Before health concerns came to dominate our physical activity scenario in the post-fast food age, walking was seen as a joyous pastime that promised liberation from the humdrum. The mid-19th century saw the birth of the flâneur in Paris, the urban stroller who explored boulevards and arcades, parks and cafés. Bourgeois intellectuals sauntered through the city, in imitation of the greats like Honoré de Balzac, Charles Augustin Sainte-Beuve, Charles Baudelaire, Franz Hessel, observing yet not participating in the ebb and flow of urban life. Walter Benjamin writes that it was fashionable to take turtles for walks in the 1840s; the chelonians would set the pace for the flâneurs.

The act of walking was at once of observing and being observed. It was an economic statement—that one could afford the idle luxury of a jaunt—as well as a cultural one, taking a bird’s eye view of city life, micro-history, and fashion; the city was a book to be read by walking. In the transience of walking was found a solitude of the crowded street, a detachment amidst the throngs, as Kierkegaard sought in Copenhagen, and Kant in Königsberg before him.

The urban walker, however, has been a bit of an endangered species in modern times. Whether due to the Stürm und Drang intellectuals, the Romantics, or some other intellectual movement, the spirit of the age has been to wander in the wilderness. Civilization was to be found in pristine nature rather than the trinkets of man. Jean-Jacques Rousseau was among the first who turned an intellectual gaze upon the mundane activity of walking, according it the status of a conscious activity and ascribing significance to walking for its own sake. Until then, walking had certainly been held in high regard but rarely in isolation.

Rousseau came at the beginning of an intellectually turbulent, uncertain time, and after him, the next century and a half turned his less-travelled path into a well-worn road—G.W.F. Hegel, Edmund Husserl, William Wordsworth, Henry David Thoreau, Walt Whitman, Friedrich Nietzsche, Martin Heidegger, Virginia Woolf, Thomas Mann, Frank O’Hara, and others added theories or anecdotes to the reflection upon walking.
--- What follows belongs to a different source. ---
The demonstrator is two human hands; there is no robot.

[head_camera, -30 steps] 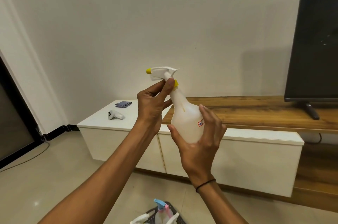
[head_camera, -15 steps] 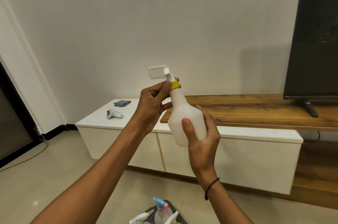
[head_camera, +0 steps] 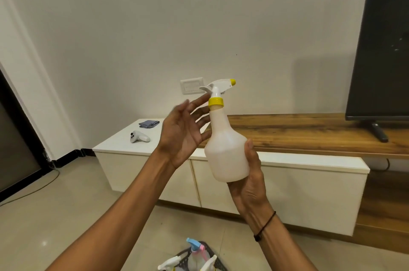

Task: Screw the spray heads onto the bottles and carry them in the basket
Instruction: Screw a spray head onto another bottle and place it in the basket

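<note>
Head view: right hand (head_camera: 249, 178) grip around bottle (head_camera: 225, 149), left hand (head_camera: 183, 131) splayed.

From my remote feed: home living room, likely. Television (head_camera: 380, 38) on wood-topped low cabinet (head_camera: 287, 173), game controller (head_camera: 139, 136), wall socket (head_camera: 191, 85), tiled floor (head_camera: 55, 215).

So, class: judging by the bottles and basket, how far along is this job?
Done: several capped bottles sit in the basket. In hand: the right hand holds the white bottle, its spray head on; the left hand is open. Left: basketing it, carrying.
</note>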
Nature was the venue for these philosophers, away from the din and smog of the rapidly modernizing cities of Europe and America. Clean air, unpredictable breaks in the horizon, solitude, and the slow rhythmic pace were thought to rejuvenate mind and soul as the increasing popularity of Alpine resorts declared. There is surely something to the persistent claim that the bodily rhythms of walking somehow correspond to mental processes; think, for example, of how Jews shukel while learning the Torah or during tefillah. Perambulatory mechanics serve a similar purpose, though on a significantly more expansive scale and in pursuit of secular perspicacity.
Walking was seen as a deeply meditative practice, perhaps marginally inferior to reading; to walk was to wander in the mind as much as on land, as to read was to journey in the mind and on the page. For some, like Woolf, walking activated melancholy and gloom, while others, like Thoreau, found their muse in their rhythmic steps.

To walk was to unchain the mind from the strictures of convention to let it revel in the barely plausible. As the activity of philosophers and poets, walking was seen as an eminently intellectual pursuit rather than physical exercise. Walking was clearly associated with health as it is today, but it was more of a psychological, perhaps even spiritual, tonic rather than a physical one.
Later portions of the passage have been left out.